Le site web Partneralert permet désormais à tout un chacun d'informer personnellement et de manière anonyme son partenaire qu'il a contracté une maladie sexuellement transmissible (MST). Le projet, à l'initiative de l'Institut de Médecine Tropicale (IMT) et du centre flamand d'expertise sur la santé sexuelle Sensoa, part du constat qu'il est difficile d'avertir son compagnon sexuel d'une telle chose. Or, c'est crucial afin d'éviter que de nouvelles infections ne soient transmises.

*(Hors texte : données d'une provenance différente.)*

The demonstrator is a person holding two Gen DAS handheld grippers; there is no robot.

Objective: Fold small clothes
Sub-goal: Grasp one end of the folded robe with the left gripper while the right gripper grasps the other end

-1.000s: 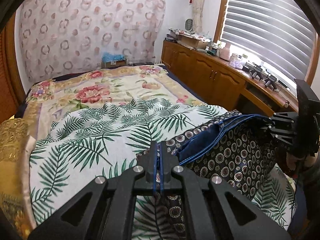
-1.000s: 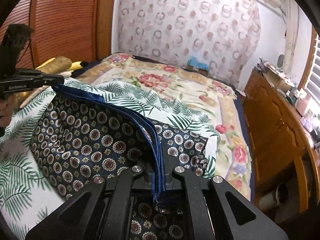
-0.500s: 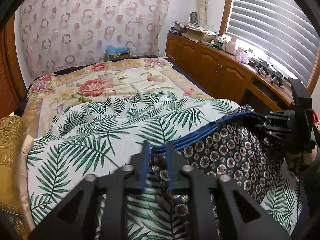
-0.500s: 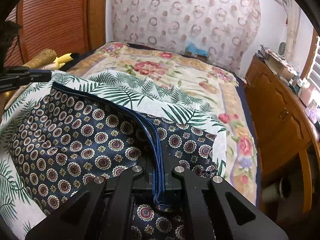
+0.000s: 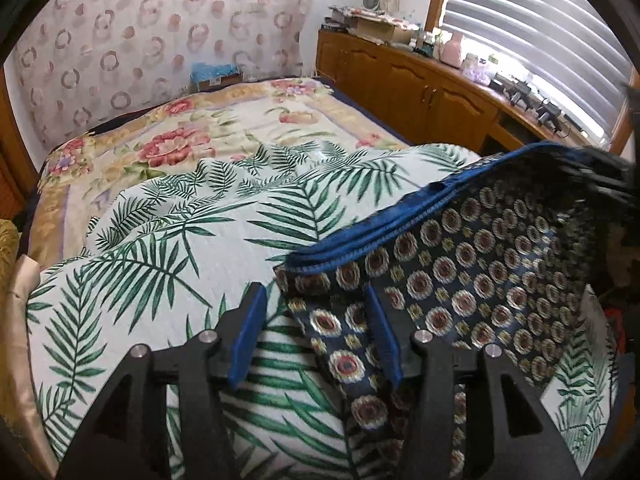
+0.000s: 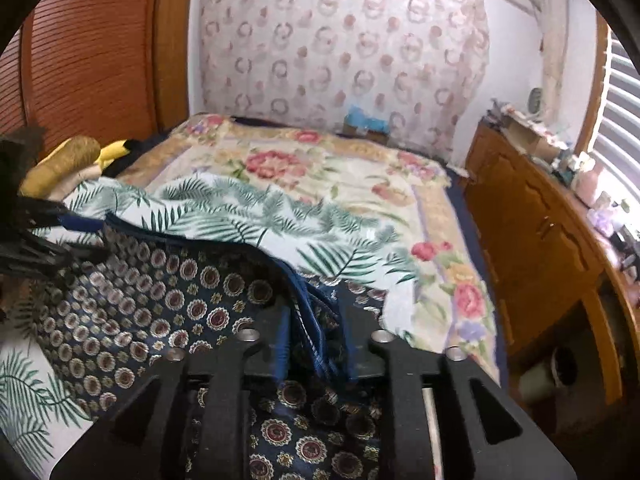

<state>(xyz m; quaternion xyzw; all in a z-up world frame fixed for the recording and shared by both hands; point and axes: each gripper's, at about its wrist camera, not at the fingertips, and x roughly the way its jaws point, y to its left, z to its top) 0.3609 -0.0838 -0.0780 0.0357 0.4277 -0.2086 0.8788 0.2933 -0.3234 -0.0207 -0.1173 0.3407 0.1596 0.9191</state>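
Note:
A dark navy garment [image 5: 460, 264] with round medallion print and a blue waistband lies spread on the palm-leaf sheet [image 5: 168, 240]. My left gripper [image 5: 316, 320] is low over its left corner. Its jaws are opening, and the cloth lies loose between the blue pads [image 5: 248, 332]. In the right wrist view the same garment [image 6: 168, 292] spreads to the left. My right gripper [image 6: 316, 332] is also opening, and the folded blue waistband [image 6: 310, 312] sits slack between its fingers. The other gripper shows blurred at the edge of each view: the right gripper [image 5: 612, 184], the left gripper [image 6: 32, 240].
The palm-leaf sheet lies over a floral bedspread [image 5: 224, 128] on a bed. Wooden cabinets [image 5: 420, 92] with clutter on top run along the right side under a blinded window. A yellow-gold pillow [image 6: 60, 160] lies at the left of the bed, by a wooden louvred door [image 6: 88, 48].
Both grippers were shut on the blue waistband and now stand apart from it. The left gripper has sunk toward the bed, and the garment has settled onto the sheet.

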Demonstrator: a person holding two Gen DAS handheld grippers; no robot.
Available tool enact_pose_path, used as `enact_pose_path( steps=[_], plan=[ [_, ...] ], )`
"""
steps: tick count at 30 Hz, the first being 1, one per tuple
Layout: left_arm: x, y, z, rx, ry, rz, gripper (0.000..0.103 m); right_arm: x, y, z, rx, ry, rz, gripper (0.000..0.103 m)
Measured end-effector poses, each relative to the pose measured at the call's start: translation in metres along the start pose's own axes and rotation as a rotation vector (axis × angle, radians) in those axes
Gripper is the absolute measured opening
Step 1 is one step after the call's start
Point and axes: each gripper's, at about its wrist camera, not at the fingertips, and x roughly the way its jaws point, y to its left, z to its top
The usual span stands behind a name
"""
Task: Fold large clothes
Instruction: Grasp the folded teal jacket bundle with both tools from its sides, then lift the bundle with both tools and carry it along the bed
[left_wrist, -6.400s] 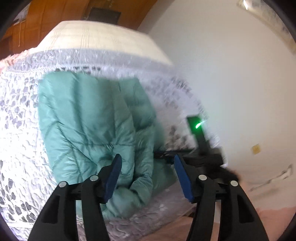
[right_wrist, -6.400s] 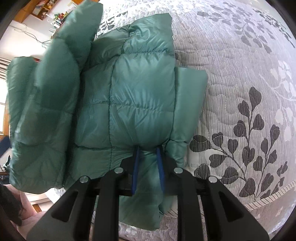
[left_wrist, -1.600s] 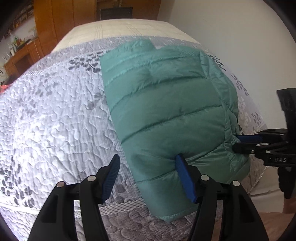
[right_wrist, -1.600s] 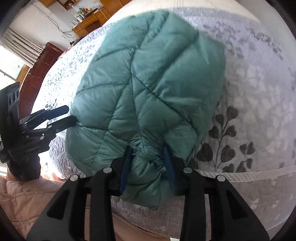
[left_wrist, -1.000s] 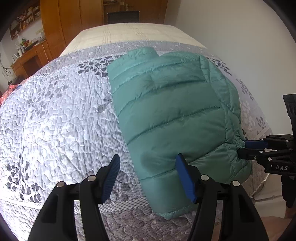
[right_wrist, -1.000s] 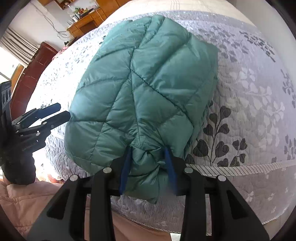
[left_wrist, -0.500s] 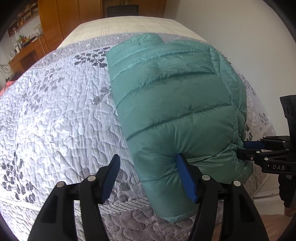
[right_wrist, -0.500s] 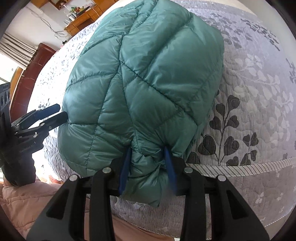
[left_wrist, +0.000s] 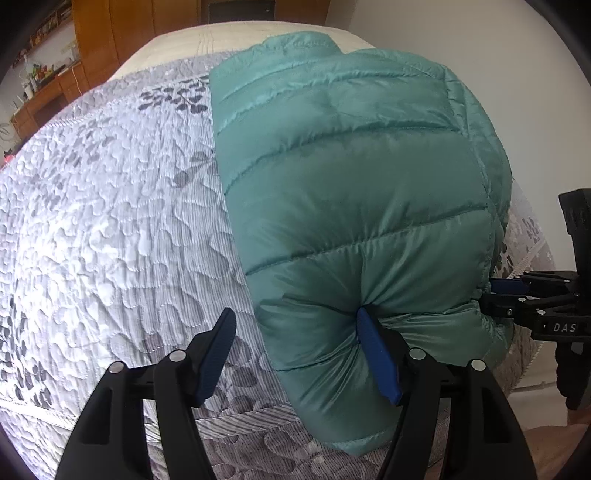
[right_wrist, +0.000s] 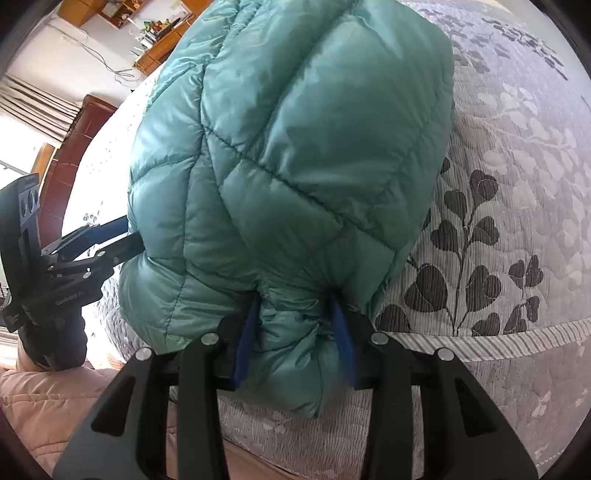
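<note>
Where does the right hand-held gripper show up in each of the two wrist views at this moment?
Left wrist view: the right hand-held gripper enters from the right edge, its blue pads pinching the green puffer jacket.
Right wrist view: its own fingers fill the bottom centre, clamped on a bunch of jacket hem.
Shared landmark: the grey leaf-patterned bedspread under the jacket.

Jacket (right_wrist: 295, 155): teal, folded, on leaf-print bedspread (right_wrist: 517, 221).
Right gripper (right_wrist: 295, 332): pinching near hem.
Left gripper (right_wrist: 110, 240): at left edge.
</note>
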Motion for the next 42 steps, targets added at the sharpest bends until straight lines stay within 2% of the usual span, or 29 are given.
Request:
enact_pose_path(
  steps=[5,6,8,9,11,14,16,21,28,38,42],
  plan=[
    [-0.019,0.014,0.007,-0.065,-0.005,-0.081,0.065,-0.021,0.002,-0.004,-0.005,-0.031,0.006,0.041],
    [-0.024,0.019,0.009,-0.078,-0.015,-0.097,0.066,-0.03,0.002,-0.008,-0.003,-0.046,0.014,0.043],
    [-0.039,0.034,0.015,-0.126,-0.041,-0.157,0.075,-0.053,-0.004,-0.007,0.012,-0.106,0.045,0.058],
    [-0.044,0.042,0.018,-0.149,-0.049,-0.18,0.077,-0.062,-0.006,-0.007,0.018,-0.133,0.052,0.068],
    [-0.05,0.054,0.023,-0.18,-0.068,-0.2,0.079,-0.082,-0.015,-0.005,0.034,-0.19,0.089,0.07],
    [-0.05,0.071,0.027,-0.232,-0.074,-0.229,0.081,-0.093,-0.03,0.001,0.07,-0.227,0.145,0.077],
    [-0.045,0.081,0.03,-0.266,-0.069,-0.289,0.082,-0.094,-0.044,0.004,0.098,-0.233,0.167,0.082],
    [-0.017,0.101,0.035,-0.35,-0.04,-0.43,0.085,-0.07,-0.065,0.017,0.171,-0.229,0.292,0.09],
    [0.021,0.111,0.036,-0.432,0.005,-0.565,0.086,-0.032,-0.088,0.025,0.263,-0.192,0.463,0.091],
    [0.058,0.096,0.042,-0.45,0.024,-0.706,0.089,0.007,-0.107,0.027,0.34,-0.178,0.626,0.093],
    [0.071,0.088,0.046,-0.475,0.036,-0.786,0.09,0.019,-0.106,0.039,0.344,-0.174,0.658,0.093]
  ],
)
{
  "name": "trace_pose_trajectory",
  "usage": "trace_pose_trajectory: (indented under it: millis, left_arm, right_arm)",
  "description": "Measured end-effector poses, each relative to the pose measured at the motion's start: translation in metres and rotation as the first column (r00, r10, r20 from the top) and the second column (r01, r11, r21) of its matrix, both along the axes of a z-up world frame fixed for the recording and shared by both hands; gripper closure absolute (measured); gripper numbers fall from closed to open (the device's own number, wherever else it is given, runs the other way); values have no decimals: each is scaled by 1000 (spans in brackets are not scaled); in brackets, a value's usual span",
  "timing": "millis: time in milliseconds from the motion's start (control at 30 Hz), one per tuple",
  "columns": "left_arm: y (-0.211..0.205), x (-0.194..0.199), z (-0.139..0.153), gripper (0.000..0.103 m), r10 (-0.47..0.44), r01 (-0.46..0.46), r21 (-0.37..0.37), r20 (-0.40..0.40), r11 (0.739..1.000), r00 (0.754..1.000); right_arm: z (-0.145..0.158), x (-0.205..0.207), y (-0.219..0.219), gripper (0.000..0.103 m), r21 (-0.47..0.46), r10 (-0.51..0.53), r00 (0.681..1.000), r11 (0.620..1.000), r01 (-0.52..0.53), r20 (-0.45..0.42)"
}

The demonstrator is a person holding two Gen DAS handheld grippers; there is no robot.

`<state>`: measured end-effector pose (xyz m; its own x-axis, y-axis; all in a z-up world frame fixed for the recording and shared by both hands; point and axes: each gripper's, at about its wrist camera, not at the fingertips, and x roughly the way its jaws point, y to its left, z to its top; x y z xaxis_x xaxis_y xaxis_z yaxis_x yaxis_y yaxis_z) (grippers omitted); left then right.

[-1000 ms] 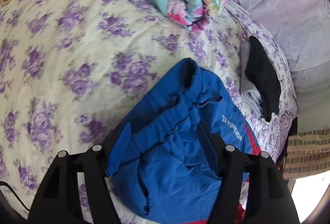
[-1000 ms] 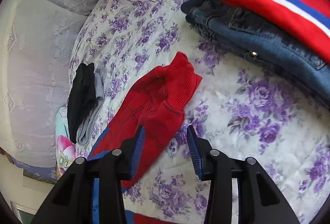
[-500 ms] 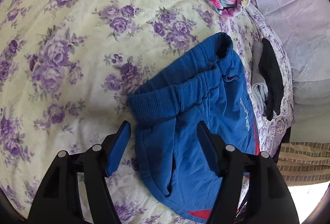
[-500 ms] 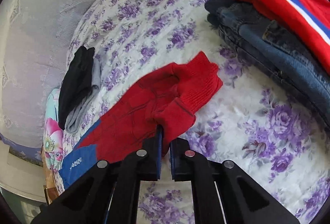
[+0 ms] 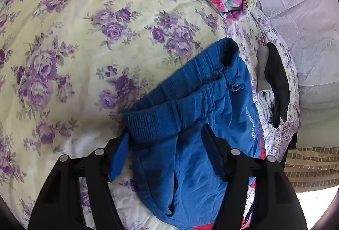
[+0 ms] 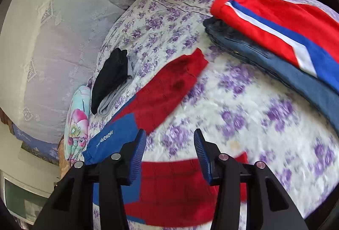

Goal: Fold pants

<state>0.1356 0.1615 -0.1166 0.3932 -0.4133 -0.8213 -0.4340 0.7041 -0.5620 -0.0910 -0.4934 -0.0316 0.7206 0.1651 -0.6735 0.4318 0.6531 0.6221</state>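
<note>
1. Half a second ago the right gripper (image 6: 169, 150) was pinched shut on a red cuff; now its jaws stand wide apart with nothing between them, and the leg it held lies dropped on the floral bedspread (image 6: 243, 124).
2. Over on the other side, the left gripper (image 5: 163, 158) has crept in toward the blue waistband (image 5: 169, 115). Its jaws are spread and straddle the near corner of the band, though I can't tell whether either pad touches cloth.
3. As for the pants (image 5: 190, 145), they sprawl across the bed: blue top bunched under the left gripper, red legs (image 6: 169, 90) running out toward the stacked jeans (image 6: 275, 69) and striped red garment (image 6: 286, 22).
4. My guess is the waistband corner gets taken next.
5. To do that well, bite both layers of the ribbed band, not just the top one, or the pants will gape open when lifted.
6. Keep the lift low and draw it over slowly, so the slack middle doesn't wrinkle.
</note>
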Motion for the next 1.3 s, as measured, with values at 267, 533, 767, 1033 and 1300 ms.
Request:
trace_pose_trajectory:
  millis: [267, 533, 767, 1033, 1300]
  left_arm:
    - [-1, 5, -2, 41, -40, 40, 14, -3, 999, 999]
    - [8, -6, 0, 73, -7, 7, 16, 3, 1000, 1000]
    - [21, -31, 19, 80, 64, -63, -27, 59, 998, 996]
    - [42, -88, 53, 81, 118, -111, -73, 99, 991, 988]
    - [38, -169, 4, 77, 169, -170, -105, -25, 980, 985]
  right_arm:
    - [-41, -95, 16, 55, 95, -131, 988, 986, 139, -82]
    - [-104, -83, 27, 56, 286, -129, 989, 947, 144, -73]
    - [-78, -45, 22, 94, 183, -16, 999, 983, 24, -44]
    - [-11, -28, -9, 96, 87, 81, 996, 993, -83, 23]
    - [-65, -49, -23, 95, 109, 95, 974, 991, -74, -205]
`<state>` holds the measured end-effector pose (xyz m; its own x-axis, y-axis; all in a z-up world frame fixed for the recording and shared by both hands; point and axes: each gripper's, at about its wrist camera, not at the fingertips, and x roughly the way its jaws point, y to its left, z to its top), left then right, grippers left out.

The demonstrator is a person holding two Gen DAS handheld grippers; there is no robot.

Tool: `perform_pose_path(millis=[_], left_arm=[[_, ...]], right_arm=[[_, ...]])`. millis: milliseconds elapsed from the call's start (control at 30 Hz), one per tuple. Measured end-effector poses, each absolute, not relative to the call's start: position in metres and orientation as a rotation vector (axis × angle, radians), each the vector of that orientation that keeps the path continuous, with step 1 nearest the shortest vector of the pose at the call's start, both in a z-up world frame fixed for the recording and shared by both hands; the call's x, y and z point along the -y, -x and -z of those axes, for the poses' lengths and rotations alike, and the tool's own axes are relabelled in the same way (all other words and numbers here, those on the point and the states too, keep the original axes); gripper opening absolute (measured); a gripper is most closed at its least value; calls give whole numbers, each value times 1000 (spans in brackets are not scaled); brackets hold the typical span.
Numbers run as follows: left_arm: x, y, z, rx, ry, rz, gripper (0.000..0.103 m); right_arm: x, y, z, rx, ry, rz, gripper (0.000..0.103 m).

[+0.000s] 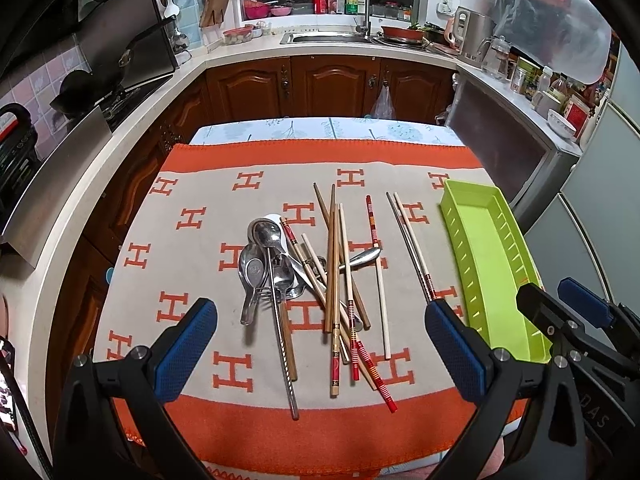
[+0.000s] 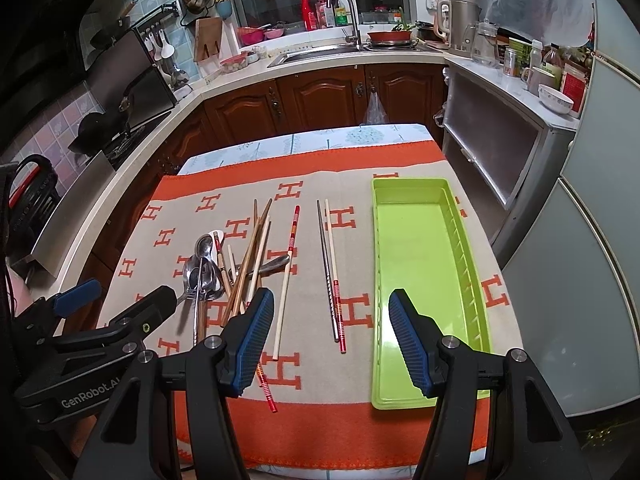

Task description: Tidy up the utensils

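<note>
A heap of metal spoons [image 1: 264, 264] and a fork lies beside crossed wooden and red chopsticks [image 1: 334, 276] on an orange and grey cloth [image 1: 200, 264]. A steel and red-tipped chopstick pair [image 2: 332, 276] lies apart, left of an empty green tray [image 2: 420, 264], which also shows in the left wrist view [image 1: 488, 264]. My left gripper [image 1: 320, 348] is open above the near end of the heap. My right gripper [image 2: 332, 340] is open between the chopstick pair and the tray. Both hold nothing.
The cloth covers a small table in a kitchen. Brown cabinets [image 1: 328, 84], a sink [image 1: 324, 36] and counters ring it. A stove with a wok [image 1: 84, 92] is on the left. A grey fridge [image 2: 592, 240] stands on the right.
</note>
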<state>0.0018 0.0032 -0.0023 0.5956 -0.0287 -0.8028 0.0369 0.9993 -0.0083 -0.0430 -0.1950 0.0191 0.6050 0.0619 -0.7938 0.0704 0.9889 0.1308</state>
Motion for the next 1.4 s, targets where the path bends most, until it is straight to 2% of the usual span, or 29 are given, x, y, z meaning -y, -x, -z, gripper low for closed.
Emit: perform_pose_path(millis=[900,1200,1400], left_arm=[[-12,-2,8,-924,1,25,102],[-23,-13,-8,-876,65,56,102],[-9,-36,-13,-953,38,152,102]], right_arm=[[201,41,-24,-904,-171,38,61],[212,37,-36,-874,-160,65,61],[217,12,-29,-942,-208,15,61]])
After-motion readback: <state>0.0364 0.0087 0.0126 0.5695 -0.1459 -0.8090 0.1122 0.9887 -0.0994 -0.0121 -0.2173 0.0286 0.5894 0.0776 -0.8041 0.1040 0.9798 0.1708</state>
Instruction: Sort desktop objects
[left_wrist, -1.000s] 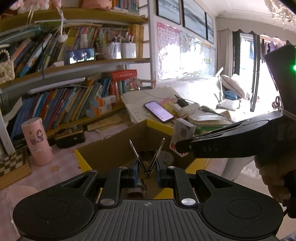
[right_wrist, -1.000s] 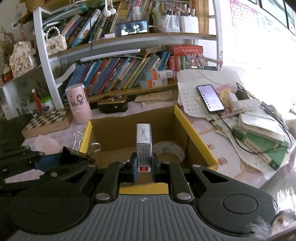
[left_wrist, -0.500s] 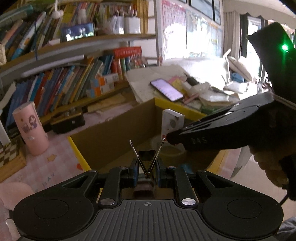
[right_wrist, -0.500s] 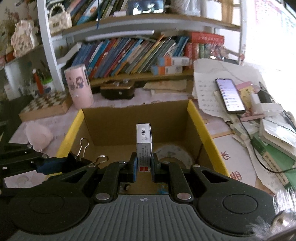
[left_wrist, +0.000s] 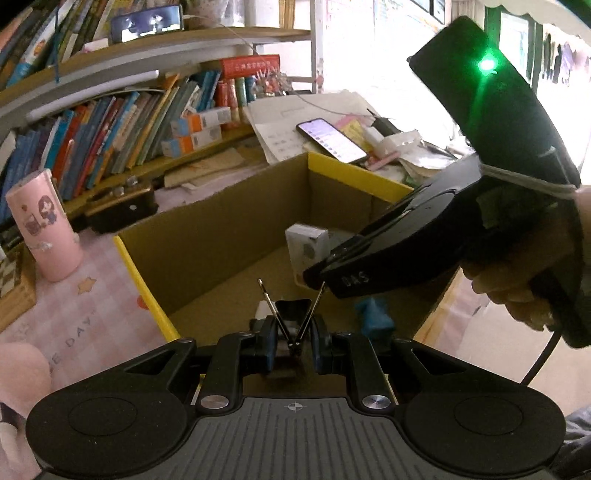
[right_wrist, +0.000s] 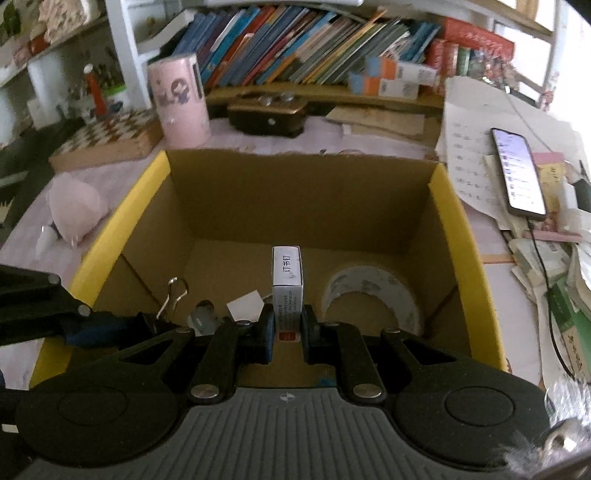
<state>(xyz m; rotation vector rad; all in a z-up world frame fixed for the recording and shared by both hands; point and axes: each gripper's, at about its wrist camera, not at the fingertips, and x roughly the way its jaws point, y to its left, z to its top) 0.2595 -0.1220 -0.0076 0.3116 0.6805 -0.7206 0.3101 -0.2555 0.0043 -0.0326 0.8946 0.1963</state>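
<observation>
upright staple box (right_wrist: 287, 275), binder clip (left_wrist: 291, 314)

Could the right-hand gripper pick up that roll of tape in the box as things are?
Probably not yet. The right gripper is shut on a small white box, so its jaws are taken. The tape roll itself lies uncovered on the cardboard box floor, just right of it.

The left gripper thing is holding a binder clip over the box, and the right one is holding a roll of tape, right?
Not quite. The right hand-held gripper holds a small staple box, as the right wrist view shows; the tape roll lies inside the cardboard box. The left hand-held gripper does hold the binder clip.
</observation>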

Répondre à un besoin important

Dans un premier temps, la notification anonyme des partenaires pour le virus de l'immunodéficience humaine (VIH/sida) et les infections sexuellement transmissibles (IST) se feront exclusivement via les centres de référence sida. Si ce nouvel outil est effectivement en mesure de répondre à un besoin important, d'autres professionnels de la santé pourront s'y joindre dans un second temps.


Aucune donnée personnelle de l'expéditeur ne sera conservée

Concrètement, les patients diagnostiqués avec une IST recevront un code avec lequel ils pourront informer leur(s) partenaire(s) sexuel(s) via le site www.partneralert.be. Aucune donnée personnelle de l'expéditeur ne sera conservée. "La notification des partenaires constitue un élément important dans la prévention du VIH et des IST", déclare Sandra Van den Eynde de Sensoa. "Comme l'ont montré les rapports antérieurs relatifs aux IST, elle se fait bien trop rare à la fois du côté du patient que du médecin. Par conséquent, un outil stimulant cette dynamique s'imposait".

L'Organisation mondiale de la Santé (OMS) et le Centre européen de prévention et de contrôle des maladies recommandent en effet la notification des partenaires en tant qu'outil de prévention contre le VIH et les IST. Outre l'IMT et Sensoa, le mouvement LGTB çavaria et le consortium belge de recherche sur le VIH/sida (Breach) appuient également ce projet, qui est rendu possible grâce au soutien financier des entreprises pharmaceutiques Gilead, ViiV Healthcare et Janssen Pharmaceutica, ainsi que de l'ASBL Antwerp Diner.